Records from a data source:
________________________________________

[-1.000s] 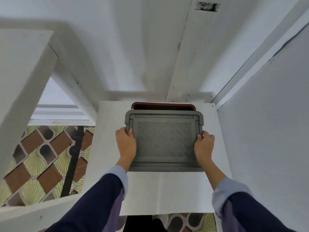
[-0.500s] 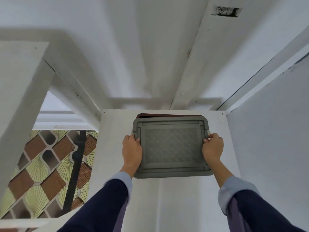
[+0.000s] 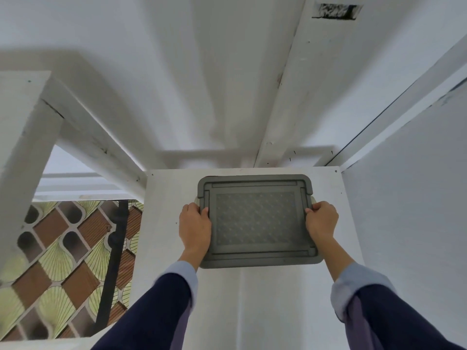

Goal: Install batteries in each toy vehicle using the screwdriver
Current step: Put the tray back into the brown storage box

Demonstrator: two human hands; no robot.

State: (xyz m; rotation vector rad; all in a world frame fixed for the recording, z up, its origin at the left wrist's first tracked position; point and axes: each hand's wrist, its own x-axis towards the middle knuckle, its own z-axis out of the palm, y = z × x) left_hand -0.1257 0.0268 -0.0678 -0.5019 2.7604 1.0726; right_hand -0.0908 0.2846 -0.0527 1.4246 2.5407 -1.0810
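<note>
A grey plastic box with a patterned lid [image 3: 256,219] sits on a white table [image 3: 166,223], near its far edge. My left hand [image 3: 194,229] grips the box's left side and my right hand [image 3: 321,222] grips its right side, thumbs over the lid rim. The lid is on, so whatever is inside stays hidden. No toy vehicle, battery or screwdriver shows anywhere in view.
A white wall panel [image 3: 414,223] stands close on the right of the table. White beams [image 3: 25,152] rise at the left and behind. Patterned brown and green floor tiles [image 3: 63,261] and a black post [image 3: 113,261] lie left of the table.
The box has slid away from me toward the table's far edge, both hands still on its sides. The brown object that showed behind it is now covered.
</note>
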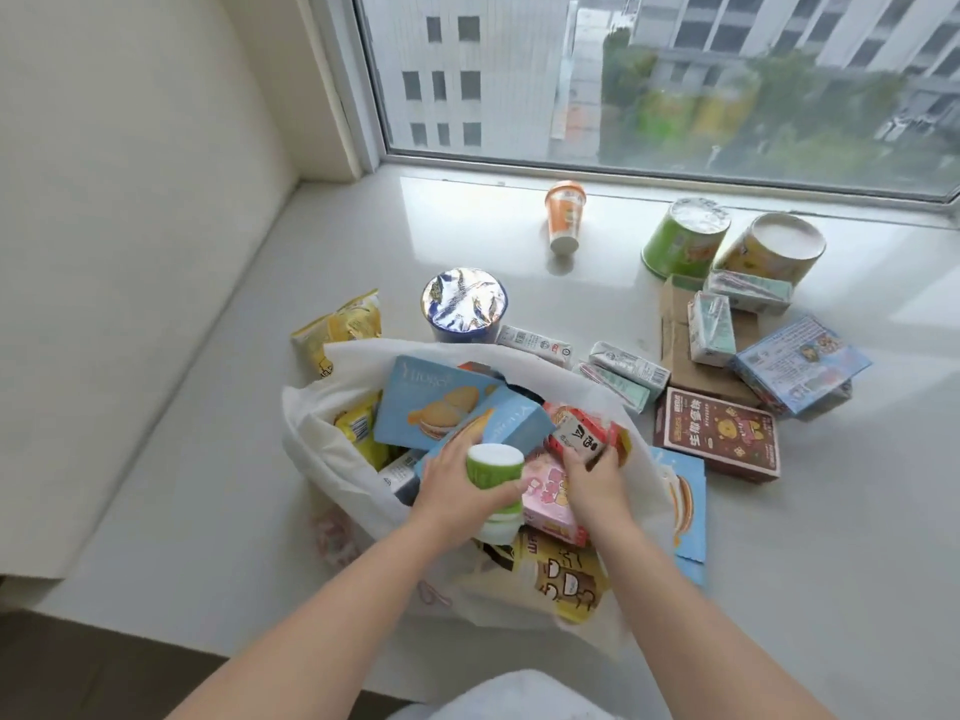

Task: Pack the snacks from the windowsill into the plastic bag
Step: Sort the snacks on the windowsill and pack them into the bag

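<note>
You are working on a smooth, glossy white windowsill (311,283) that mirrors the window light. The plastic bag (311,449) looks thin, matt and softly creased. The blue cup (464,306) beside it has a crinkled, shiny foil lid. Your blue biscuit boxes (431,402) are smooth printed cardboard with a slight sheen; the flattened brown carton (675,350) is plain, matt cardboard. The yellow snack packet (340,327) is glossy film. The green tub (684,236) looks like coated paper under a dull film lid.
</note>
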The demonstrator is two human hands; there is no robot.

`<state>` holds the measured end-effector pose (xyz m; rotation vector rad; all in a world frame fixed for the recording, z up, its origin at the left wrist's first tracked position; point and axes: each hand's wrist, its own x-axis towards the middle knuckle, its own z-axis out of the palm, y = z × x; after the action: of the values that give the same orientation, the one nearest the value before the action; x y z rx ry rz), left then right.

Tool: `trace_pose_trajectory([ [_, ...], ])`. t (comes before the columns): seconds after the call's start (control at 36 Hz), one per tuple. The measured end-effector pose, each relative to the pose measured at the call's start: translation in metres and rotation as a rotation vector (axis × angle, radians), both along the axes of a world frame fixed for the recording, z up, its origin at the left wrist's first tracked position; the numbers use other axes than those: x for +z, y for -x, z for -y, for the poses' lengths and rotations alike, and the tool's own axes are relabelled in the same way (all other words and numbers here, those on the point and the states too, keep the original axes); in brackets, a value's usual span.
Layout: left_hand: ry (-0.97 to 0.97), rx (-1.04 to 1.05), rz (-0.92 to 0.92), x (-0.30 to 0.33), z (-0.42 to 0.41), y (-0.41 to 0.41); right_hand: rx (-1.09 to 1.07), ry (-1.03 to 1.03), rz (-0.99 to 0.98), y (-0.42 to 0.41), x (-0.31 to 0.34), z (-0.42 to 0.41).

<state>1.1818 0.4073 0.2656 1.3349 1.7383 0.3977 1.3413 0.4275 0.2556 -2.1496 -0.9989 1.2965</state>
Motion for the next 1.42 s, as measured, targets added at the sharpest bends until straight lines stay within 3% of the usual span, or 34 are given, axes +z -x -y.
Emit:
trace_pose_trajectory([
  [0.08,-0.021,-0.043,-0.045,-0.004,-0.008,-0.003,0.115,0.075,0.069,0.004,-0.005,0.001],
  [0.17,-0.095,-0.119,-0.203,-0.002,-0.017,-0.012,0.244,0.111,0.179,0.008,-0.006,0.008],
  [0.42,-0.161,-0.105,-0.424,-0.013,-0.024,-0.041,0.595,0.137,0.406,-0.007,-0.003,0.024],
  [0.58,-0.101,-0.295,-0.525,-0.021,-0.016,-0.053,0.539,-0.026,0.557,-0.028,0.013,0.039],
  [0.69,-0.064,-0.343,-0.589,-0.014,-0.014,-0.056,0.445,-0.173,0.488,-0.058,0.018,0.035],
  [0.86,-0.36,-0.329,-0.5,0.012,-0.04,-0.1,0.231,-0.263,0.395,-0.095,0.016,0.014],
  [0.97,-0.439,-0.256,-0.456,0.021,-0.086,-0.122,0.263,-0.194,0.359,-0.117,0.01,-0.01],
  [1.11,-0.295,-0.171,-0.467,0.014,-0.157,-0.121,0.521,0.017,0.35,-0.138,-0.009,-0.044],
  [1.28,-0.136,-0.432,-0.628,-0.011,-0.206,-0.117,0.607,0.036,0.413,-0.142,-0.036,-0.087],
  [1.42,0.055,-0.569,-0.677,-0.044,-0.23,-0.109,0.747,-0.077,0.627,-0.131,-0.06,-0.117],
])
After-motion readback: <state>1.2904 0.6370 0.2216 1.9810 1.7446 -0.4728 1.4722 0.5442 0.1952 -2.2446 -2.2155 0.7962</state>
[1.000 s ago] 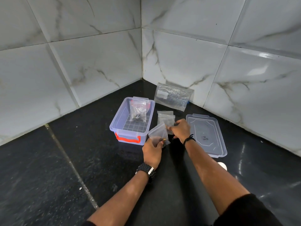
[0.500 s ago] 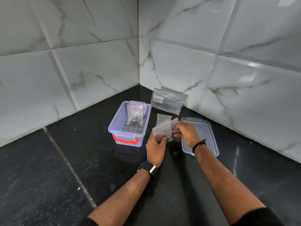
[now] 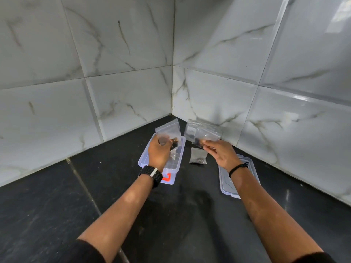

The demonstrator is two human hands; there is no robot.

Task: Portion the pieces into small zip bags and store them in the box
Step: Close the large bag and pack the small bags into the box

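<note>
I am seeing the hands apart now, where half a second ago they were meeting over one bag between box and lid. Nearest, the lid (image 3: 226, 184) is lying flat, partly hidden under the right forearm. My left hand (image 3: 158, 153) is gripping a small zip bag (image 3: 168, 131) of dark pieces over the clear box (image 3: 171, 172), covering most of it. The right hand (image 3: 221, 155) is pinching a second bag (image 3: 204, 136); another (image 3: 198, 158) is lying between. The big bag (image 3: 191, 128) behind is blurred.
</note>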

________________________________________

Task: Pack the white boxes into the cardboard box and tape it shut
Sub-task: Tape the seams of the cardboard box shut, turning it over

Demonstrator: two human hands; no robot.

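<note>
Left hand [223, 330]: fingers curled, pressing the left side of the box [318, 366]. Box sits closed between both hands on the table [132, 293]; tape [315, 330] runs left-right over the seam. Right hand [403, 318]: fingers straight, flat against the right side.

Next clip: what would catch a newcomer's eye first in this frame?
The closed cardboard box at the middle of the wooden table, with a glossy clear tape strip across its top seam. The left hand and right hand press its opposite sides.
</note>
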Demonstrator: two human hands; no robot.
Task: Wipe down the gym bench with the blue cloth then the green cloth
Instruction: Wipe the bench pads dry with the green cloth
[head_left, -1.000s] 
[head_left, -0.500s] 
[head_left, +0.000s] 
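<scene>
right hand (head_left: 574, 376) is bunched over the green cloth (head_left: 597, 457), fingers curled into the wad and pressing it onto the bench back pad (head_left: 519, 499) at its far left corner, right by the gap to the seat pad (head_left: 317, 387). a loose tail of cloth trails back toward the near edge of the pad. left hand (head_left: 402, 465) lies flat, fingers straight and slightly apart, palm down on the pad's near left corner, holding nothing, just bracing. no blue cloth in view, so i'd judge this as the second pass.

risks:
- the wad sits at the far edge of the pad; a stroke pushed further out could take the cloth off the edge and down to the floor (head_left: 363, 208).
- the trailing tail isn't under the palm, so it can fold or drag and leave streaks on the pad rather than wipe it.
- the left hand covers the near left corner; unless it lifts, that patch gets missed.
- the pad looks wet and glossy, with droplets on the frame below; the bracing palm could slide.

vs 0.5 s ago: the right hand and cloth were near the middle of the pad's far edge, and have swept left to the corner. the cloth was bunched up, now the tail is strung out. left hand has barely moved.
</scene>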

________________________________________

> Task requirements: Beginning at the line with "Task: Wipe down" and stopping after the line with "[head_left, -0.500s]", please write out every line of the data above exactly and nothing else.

> Your solution:
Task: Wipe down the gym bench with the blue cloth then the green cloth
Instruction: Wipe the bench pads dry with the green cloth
[head_left, -1.000s] 
[head_left, -0.500s] 

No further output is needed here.